During World War I, it became evident that the Netherlands depended too strongly on food products from abroad. The interwar years were focused on agriculture. In order to have solid grounds for such plans, the borders of watersheds were charted, discharge measurements were made and leveling out valleys and the adjacent higher grounds works were executed. Van Veen carried out these studies in cooperation with agricultural engineer F.P. Mesu (who graduated in Wageningen).[2]
Surinam
In 1926, van Veen left the Provincial Water Authority. From August 1926 to October 1928, he worked in Surinam at the Surinaamse Bauxiet Maatschappij (Suriname Bauxite Company), later a subsidiary of Alcoa, in Moengo, Suriname.[3]
Rijkswaterstaat
In 1929, after his return to the Netherlands, van Veen held a position at Rijkswaterstaat (the Executive Agency of the Dutch Ministry of Infrastructure). He became head of the newly created Research Department for Tidal Rivers and Estuaries. His first assignment was to improve the hydraulic conditions at Hellegat, a complicated bifurcation of estuary branches. He also developed a new method to calculate tides, an improvement on the formulas developed by Hendrik Lorentz on the closure of the Zuiderzee.
He published his Ph.D. thesis on sand movement in the Strait of Dover (which was relevant for Dutch coastal morphology), based on extensive measurements in that area. He wrote many (Dutch) reports on the coasts, tidal movements, estuaries and salt intrusion.[4]

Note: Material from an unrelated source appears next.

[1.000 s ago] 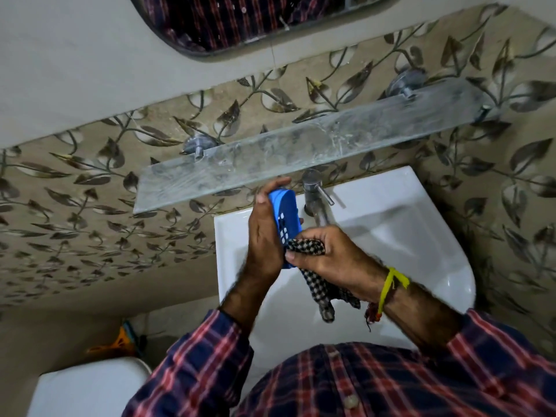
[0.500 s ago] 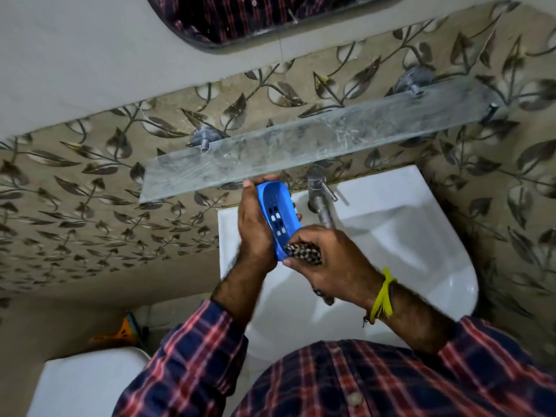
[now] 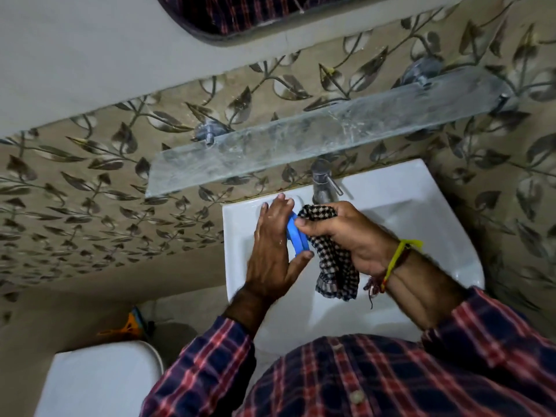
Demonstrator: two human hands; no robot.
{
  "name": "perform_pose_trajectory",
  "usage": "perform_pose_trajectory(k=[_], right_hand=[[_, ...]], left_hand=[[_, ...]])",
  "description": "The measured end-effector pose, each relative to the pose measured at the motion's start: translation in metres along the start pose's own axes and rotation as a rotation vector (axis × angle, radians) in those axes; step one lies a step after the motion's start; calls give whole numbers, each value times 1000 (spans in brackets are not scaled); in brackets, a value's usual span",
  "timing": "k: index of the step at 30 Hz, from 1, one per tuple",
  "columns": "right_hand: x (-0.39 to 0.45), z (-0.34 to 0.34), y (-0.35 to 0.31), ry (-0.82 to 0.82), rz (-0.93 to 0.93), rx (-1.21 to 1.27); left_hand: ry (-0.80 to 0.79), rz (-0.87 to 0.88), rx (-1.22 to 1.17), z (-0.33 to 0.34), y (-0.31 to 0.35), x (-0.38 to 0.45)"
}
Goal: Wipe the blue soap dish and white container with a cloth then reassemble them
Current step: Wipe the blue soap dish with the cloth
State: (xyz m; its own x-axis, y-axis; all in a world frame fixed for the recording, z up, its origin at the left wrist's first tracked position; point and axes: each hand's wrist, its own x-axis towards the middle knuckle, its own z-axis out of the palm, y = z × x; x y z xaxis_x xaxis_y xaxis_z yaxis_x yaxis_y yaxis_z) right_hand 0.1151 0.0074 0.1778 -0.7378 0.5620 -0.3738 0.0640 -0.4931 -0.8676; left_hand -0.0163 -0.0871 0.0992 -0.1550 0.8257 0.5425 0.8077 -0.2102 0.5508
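A: Head view: the blue soap dish stands on edge over the white sink, only a curved strip of its rim showing between the two hands.

B: Who holds it?

A: The left hand holds it, fingers nearly straight along its back and the thumb hooked under its lower end. The right hand is curled tight round a black-and-white checked cloth, thumb pressed at the dish's rim; the cloth's loose end hangs toward the basin.

B: And around them?

A: A chrome tap stands just behind the hands. Above it a cloudy glass shelf juts from a leaf-patterned tiled wall. A white toilet tank sits lower left.
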Motion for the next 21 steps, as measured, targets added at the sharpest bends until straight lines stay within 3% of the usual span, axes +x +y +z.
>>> perform_pose_trajectory(k=[5, 10, 15, 19, 21], right_hand=[[2, 4, 4, 58, -64, 32], [-7, 0, 10, 136, -43, 36], [0, 4, -4, 162, 28, 252], [0, 11, 5, 177, 18, 204], [-4, 12, 10, 148, -15, 182]], left_hand=[[113, -150, -108, 4, 8, 9], [30, -227, -211, 7, 17, 15], [45, -269, -359, 17, 22, 9], [87, -536, -704, 17, 23, 22], [98, -545, -746, 13, 21, 26]])
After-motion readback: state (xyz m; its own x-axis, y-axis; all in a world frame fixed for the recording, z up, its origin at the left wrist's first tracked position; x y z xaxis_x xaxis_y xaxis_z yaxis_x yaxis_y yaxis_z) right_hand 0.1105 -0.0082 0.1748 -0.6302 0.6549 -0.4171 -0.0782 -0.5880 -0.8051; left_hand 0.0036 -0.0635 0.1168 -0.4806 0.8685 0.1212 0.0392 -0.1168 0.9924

In the years before and during World War II, van Veen executed many studies on the problem of salt intrusion into tidal rivers. During the war, he prepared a plan called "Verlandingsplan" to manipulate tidal rivers in such a way that natural silting-up would take place, and that to reclaim this new land would be easy. Just after the war, he presented this plan again, but mainly because at that time the country focused rather not on reclaiming land, but on repairing war damage.[5]
Delta Plan
From 1937 onward, van Veen warned about the deplorable condition of the Dutch flood defences. He stipulated that a disaster was imminent, but politically he found no support for his warnings, the main reason being that improvement of dikes would cost a lot of money, which was not available in the Netherlands just after the war (the country depended mainly on money from the Marshall Plan).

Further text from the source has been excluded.